----- Information provided -----
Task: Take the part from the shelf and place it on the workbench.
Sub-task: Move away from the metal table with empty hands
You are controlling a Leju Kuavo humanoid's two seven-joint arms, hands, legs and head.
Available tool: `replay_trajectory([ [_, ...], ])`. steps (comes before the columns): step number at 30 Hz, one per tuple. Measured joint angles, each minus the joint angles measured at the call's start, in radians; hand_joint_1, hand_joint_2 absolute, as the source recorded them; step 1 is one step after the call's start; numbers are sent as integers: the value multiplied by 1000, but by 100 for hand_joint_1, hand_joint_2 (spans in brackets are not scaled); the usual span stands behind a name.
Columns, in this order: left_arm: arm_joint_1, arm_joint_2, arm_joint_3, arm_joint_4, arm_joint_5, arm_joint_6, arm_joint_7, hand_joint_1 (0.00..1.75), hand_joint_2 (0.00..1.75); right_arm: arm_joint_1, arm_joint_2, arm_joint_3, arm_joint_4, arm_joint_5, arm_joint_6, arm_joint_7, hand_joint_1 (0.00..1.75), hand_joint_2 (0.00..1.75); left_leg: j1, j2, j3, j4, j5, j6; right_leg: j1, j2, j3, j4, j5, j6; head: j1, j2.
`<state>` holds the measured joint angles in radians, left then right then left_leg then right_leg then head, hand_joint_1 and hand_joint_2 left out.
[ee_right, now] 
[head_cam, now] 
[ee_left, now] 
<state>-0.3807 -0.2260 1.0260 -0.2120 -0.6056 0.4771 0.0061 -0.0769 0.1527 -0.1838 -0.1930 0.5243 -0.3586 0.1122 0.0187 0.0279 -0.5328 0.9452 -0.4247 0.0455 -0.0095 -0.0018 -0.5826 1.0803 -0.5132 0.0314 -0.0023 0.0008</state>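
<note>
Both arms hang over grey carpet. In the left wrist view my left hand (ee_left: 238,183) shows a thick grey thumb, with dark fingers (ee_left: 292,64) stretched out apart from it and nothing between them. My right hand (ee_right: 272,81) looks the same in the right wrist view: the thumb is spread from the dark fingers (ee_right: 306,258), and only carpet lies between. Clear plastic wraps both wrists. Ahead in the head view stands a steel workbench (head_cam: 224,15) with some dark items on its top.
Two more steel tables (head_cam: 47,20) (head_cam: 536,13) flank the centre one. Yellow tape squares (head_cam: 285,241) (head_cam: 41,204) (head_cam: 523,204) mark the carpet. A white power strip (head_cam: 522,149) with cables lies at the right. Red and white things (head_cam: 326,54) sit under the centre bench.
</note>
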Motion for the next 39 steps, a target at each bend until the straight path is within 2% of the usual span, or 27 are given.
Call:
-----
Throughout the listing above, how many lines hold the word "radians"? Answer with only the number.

**Exercise result:** 2